Code hygiene work

Hi there,

I’m a new contributor with work in progress to address some Haiku code hygiene as part of maturing the arm64 port. My current milestones are getting it to build and run inside QEMU aarch64 on an Apple Silicon Mac. Building works, running it in QEMU is still flakey. Toward that end, I’m currently addressing some basic git repo cleanliness:

  1. pre-commit hooks to enforce the following policies:
    • strip trailing whitespaces except on .md files.
    • checking that non-binary executables, e.g. bash scripts start with a proper shebang.
    • check for files that contain merge conflicts.
    • check for bad symlinks
    • normalize EOLs to always be LFs. Not CRLF, not CR.
    • ensure all files end in EOL and only an EOL.
    • optionally check that filenames are distinct, even on case-insensitive filenames. I’m aware the current naming violates that criteria, but it’s a major annoyance and knowing the extent of the problem is useful for future remediation.
  2. add a .gitattributes file to explicitly set file handling.
    • use * text=auto eol=lf, which converts line endings to LF on checkout for anything git decides is a text file.
    • explictly set git’s binary attribute on files with certain extensions, e.g. *.gif, *.jpg, *.rsrc, *.pfb, etc. so git doesn’t do EOL conversions or produce textual diffs for them.
  3. add some settings in .editorconfig, which most text editors use.
    • default character set is utf-8.
    • defalt EOL is lf.
    • insert final newlines.
    • trim trailing whitespace.
    • Makefiles use tabs.
    • markdown files preserve trailing whitespace.
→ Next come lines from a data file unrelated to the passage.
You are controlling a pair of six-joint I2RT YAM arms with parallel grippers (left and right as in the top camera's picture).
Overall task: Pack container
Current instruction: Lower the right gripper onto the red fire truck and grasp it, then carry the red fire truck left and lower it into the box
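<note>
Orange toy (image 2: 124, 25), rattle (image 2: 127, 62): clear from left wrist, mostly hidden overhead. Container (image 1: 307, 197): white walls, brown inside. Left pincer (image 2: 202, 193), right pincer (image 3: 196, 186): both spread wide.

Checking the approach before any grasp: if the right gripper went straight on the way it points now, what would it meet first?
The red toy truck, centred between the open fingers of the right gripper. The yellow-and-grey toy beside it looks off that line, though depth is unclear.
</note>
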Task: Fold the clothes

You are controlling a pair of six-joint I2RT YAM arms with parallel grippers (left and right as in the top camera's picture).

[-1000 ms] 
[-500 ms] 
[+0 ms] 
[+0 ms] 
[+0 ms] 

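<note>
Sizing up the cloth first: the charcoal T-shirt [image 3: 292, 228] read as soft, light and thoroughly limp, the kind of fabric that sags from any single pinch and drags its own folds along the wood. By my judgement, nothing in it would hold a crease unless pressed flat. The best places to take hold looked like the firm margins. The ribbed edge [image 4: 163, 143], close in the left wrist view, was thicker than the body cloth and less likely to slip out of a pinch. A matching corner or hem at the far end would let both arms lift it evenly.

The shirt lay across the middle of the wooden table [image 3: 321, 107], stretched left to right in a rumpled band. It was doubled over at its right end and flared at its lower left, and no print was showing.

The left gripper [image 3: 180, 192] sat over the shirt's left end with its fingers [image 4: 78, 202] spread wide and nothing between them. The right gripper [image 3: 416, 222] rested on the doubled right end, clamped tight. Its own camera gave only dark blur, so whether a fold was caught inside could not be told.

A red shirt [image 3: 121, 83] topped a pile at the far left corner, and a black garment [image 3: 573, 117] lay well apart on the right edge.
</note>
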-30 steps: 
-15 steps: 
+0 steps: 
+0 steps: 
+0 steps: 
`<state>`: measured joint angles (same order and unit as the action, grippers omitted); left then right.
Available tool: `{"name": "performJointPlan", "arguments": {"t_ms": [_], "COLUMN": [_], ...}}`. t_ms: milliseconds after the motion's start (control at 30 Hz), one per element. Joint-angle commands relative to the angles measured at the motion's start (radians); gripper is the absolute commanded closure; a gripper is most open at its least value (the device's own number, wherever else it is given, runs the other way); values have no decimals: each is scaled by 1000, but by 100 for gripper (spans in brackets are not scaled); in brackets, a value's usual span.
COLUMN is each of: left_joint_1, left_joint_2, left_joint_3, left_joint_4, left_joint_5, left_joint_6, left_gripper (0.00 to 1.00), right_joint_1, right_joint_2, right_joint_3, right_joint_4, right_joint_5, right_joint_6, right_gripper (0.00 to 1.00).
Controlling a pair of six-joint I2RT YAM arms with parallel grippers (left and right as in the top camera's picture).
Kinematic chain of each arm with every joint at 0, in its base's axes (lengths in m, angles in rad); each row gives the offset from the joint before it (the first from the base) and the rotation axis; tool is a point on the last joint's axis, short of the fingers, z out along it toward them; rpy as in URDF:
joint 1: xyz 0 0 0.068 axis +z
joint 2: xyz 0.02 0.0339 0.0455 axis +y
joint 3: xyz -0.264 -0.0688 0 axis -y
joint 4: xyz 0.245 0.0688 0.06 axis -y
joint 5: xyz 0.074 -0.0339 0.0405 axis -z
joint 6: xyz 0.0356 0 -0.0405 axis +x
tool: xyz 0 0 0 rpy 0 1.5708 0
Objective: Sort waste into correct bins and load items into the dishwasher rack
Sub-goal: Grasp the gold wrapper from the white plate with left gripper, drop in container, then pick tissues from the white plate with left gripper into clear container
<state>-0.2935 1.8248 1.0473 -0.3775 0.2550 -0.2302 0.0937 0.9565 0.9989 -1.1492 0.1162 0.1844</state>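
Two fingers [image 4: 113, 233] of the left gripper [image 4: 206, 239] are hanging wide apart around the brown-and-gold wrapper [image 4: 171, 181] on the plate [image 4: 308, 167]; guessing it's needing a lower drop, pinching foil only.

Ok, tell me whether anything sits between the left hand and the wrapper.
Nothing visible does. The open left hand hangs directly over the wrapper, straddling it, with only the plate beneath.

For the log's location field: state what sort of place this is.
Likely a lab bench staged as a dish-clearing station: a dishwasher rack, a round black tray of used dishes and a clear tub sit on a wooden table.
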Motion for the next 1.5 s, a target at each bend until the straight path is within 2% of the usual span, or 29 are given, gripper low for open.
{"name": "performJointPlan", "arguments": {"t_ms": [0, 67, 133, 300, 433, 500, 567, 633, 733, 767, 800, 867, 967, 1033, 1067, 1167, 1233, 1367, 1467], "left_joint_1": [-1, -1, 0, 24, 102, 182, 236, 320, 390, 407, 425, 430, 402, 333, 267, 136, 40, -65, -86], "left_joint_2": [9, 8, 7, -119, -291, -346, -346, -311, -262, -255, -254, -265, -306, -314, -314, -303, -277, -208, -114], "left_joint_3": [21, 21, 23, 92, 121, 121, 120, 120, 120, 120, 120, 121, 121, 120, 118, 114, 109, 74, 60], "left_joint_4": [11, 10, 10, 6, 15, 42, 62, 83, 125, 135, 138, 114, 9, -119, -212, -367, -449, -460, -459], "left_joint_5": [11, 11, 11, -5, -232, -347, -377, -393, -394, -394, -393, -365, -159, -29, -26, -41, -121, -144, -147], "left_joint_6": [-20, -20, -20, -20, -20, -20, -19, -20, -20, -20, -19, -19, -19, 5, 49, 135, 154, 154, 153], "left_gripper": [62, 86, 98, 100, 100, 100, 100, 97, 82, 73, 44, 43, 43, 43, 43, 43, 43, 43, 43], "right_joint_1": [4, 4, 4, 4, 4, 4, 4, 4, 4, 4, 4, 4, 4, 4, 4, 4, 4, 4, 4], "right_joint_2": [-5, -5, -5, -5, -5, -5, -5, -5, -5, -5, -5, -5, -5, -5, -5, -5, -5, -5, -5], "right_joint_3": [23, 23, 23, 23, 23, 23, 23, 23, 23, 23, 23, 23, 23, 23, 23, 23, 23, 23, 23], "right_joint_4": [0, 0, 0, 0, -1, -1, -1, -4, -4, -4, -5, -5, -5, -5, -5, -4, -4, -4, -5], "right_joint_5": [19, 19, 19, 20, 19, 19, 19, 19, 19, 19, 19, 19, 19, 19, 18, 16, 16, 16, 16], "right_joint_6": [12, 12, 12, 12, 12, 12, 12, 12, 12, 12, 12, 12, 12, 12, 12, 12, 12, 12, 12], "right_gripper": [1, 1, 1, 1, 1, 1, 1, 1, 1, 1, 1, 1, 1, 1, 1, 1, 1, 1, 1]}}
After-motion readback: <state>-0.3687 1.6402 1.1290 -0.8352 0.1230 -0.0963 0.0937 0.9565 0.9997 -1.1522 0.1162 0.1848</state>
The pre-commit hooks run ad hoc or as part of commits as linting. Trivial to add them to a CI/CD system. Easy enough to also run clang-tidy, ShellCheck, etc.

For C files, the indenting is currently tabs with 4 stops. Is this true for all other file types? Or should the default be 2 spaces instead of tabs? I didn’t see anything in the style guide. I’m tabs vs spaces agnostic so long as it’s consistent. Except for Makefiles, which require tabs.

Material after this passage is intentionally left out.